Dataset (Tabular, Matrix)

CategoriesCausal Wizard Concept , Data , Variables

Causal Wizard accepts Tabular data, such as Excel and CSV files.

Tabular Data

Tabular data files like CSV or Excel organize data in rows and columns, allowing them to be represented as matrices, and can contain various data types including numbers, text and categorical labels.

A tabular dataset is a collection of data organized in a table format, where the data is presented in rows and columns. The data may represent historical data, a collection of events, the results of a delivery data-gathering survey or any other process.

Data format

Causal Wizard supports two tabular data formats. The general-purpose format is described in this article, and a more specific Panel Data format is introduced in a separate article. This article also covers fundamental concepts and terminology for describing datasets.

In typical datasets, Causal Wizard assumes that each row represents a single record (or sample unit), and each column represents a specific attribute or feature of that record (and can be used as a Variable in the Causal Diagram in Causal Wizard). 

Header row

You should include a header row in your data file. This allows us to use the header row column names as your variable names.

File type / format

Tabular datasets are commonly stored in file formats like CSV or Excel, both accepted by Causal Wizard.

Data types

Most common data-types are supported. Time and date values are converted to isoformat datetime string (aka text) values. They are treated as categorical values without ordering in Causal Wizard models, because this does not affect our models (which are not time-series models). In Fixed-Effect models, each time-value is handled independently. Time and date values may be ordered in some plots, but this is not guaranteed in all plots.

Matrices

The mathematical concept of a matrix is closely related to a tabular dataset. A matrix is a rectangular array of numbers arranged in rows and columns. Like a tabular dataset, a matrix can represent a collection of data with each row and column representing a specific attribute or feature.

However, the a big difference between tabular data and a matrix is that in a matrix all types of data are encoded as numbers, via a preprocessing step. Depending on the cardinality or distribution of the values, 

In fact, most data analysis and machine learning algorithms operate on matrices rather than tabular datasets directly. Matrices offer a convenient and efficient way to perform mathematical operations on large amounts of data.

Dimensions and Variables

Remember that each Column of your dataset represents an attribute, feature or dimension, which represents a statistical Variable. The number of Variables is also known as the dimensionality of the dataset.

Panel Data format

Causal Wizard also supports a data format known as Panel Data. In this format, the same entities (which could be individuals, or groups rather than individuals) are observed over a common set of time points. This data format enables use of additional methods, in particular our Fixed-Effects models. If your data matches this format, you may want to consider using the Fixed-Effects models and methodology.

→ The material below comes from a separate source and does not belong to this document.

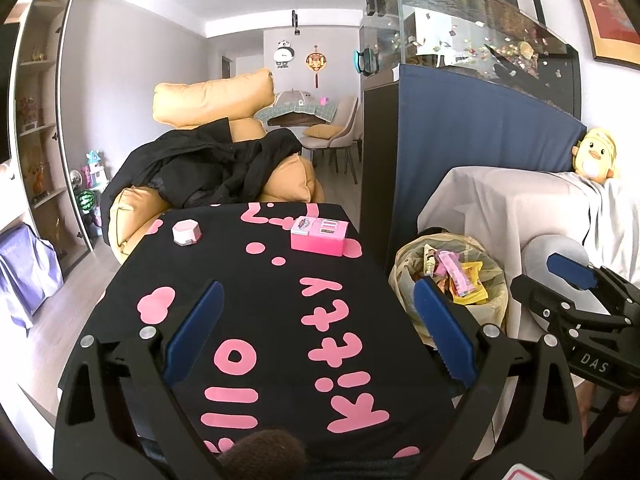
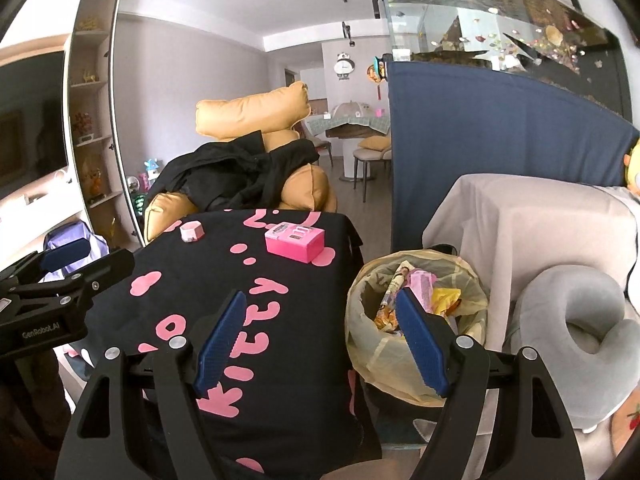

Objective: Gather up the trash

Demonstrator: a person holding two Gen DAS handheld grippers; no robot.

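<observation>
both tools empty. left tool wide, over the black bench. right tool wide, straddling the bench edge and the trash bin. wrappers lie in the bin, just past its right finger. pink box and small white box sit at the bench's far end.

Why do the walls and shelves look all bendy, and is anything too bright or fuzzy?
Left wrist view: fisheye lens bows the shelf, corners go black, wall by the fish tank is washed out. Right wrist view: same bending, the bin is sharp, fuzzier at the edges.
</observation>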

In contrast, the standard Dataset format described here is used with our Causal-Diagram and Potential Outcomes methodology.

Data types

A tabular dataset can contain not only numerical data, but also other types of data such as text or categorical variables

Relational data

Normalized, relational data is stored in multiple tables which are related by keys. The struture depends on the cardinality of the data and the entities it represents. This structure is tabular, but it comprises many tables. 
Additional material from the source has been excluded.